1.最終判断請求制度(Mandatory Resolution)の概要
本制度は、特許・実用新案・意匠出願において法定の審査期間を超過した場合に、出願人がIMPI(メキシコ産業財産庁)理事会傘下の専門技術委員会に対して最終的な判断を求めることができる仕組みです。請求にあたっては、メキシコ出願日、出願番号、および請求の理由の概要を提出する必要があります。
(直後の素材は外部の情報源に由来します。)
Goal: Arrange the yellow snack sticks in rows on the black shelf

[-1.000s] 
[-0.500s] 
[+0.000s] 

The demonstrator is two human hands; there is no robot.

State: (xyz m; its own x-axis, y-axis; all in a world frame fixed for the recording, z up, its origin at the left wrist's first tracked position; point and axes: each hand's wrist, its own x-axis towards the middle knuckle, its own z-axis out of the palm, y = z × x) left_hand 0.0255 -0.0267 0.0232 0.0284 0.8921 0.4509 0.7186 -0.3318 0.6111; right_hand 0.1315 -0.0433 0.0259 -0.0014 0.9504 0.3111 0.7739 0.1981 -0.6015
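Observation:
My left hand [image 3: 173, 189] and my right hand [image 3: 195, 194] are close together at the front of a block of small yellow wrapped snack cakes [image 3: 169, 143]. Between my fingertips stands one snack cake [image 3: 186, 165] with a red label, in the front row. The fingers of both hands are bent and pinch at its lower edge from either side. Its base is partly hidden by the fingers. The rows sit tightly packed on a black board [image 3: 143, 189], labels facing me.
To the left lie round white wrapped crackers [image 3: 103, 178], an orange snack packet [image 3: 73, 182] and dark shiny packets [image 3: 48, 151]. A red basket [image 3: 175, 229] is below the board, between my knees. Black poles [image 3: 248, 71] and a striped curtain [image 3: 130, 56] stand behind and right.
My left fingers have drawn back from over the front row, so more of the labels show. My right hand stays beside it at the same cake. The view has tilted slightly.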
なお、専門技術委員会の設立後は、施行日前に出願された係属案件についても本制度の利用対象となる可能性があります。
2.審査遅延の算定に含まれない期間
施行規則は、以下の期間を審査遅延の算定から除外することを明確化しています。
① 出願人の行為または不作為に起因する期間
② 出願人が利用した法定延長期間
③ 出願が裁判所において係争中であった期間
④ 公休日
⑤ 不可抗力に起因する期間
3.審査官の報告義務
専門技術委員会に提出する報告書において、審査官は以下の事項を記載する義務を負います。
① 審査過程における手続の時系列一覧
② 上記除外事由の該当の有無
③ 各拒絶理由通知への応答に要した営業日数
④ メキシコ出願日から報告書作成日までの経過期間
⑤ 審査経過参照可能な電子ファイルのリンク表示
4.施行規則のその他主要事項
施行規則はさらに、優先権の手数料が未納の場合にIMPIが5営業日(延長不可)の追完機会を付与できること、仮出願の内容が対応する本出願の公開に含まれること、出願前開示に関する12か月のグレースピリオドの適用の明確化、および分割出願は拒絶理由通知に対する応答期間内に限り提出可能であることなども規定しています。